Under cover of darkness, a man, his head down, ran in front of a two-story apartment building in Logan Square. Another figure, in silhouette, stood on the roof of the building awaiting instructions.
It looked like a scene out of “Mission Impossible.” It took teamwork to pull it off. The team arrived a few moments later. It included a man with an exceptionally long scarf strumming a guitar, a woman wearing a fake bear’s head over her own and someone hidden inside a giant inflatable Pokemon costume. Another woman carrying a stuffed horse, a lady in a purple wig and a dog in a holiday bandana rounded out the crew.
The man on the mission was 43-year-old Shahab Astabraghpour, a salesman at Abt Electronics, and he was about to propose to his girlfriend, Deva Suckerman. In addition to a few close friends, he was accompanied by half a dozen complete strangers, all of whom responded to his recent Logan Square Community Page Facebook post seeking help with his marriage proposal.
“Never met him. It just seemed like a very magical thing to do,” said Michael Wilkin-Dalby, the man with the guitar, who responded to the post to gather on the 606 Trail near Western and Bloomingdale on Christmas Eve. Participants were asked to bring with them “weird, gimmicky things” — Astabraghpour, who trained at The Second City and performs in an improv show in the suburbs, really wanted to make his artist girlfriend laugh.

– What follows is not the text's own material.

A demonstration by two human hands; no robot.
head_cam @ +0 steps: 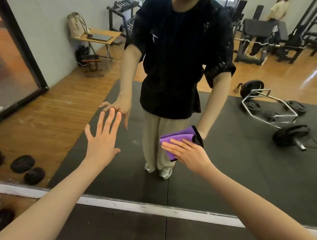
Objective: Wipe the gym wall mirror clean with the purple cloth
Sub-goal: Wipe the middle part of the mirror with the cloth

Wilkin-Dalby, a transplant from Manchester, England, strummed his guitar as Astabraghpour declared his love for Suckerman with a series of posterboard-size notes held up by him and the volunteers along the trail so that she could see them from the couple’s second-floor apartment in the Bloomingdale Arts Building.
One of the signs read, “Yes, he’s playing the music from ‘Say Anything,’” a reference to the famous scene in the 1989 movie featuring Evanston-native John Cusack that inspired Astabraghpour’s proposal — and countless others over the years. In the film, Lloyd Dobler holds up a boombox outside his girlfriend’s window and plays Peter Gabriel’s “In Your Eyes.” Astabraghpour also wanted to emulate South Side rapper Common’s “Come Close” video where he proposes with written signs.
The man on the roof was John Polo, who pitched in to photograph the event after several others on Facebook asked Astabraghpour to record the event so those who couldn’t make could watch it later. Other donations from the community included a tres leches cake from Jeniffer Gutierrez, who runs “Sugar Queen,” a home bakery, and a bouquet from Flowers for Dreams in West Town.
A few moments later, a flabbergasted Suckerman hurried down to the street to meet her boyfriend of seven years, who dropped to one knee, pulled out a diamond engagement ring (also secured by Polo) and then popped the question.
“Oh my God, look at all this!” said Suckerman, 50, after saying “yes,” and kissing her boyfriend.
Suckerman, a counselor at United Cerebral Palsy Seguin of Greater Chicago, where Astabraghpour is also a volunteer, said she was most impressed by the neighborhood’s involvement.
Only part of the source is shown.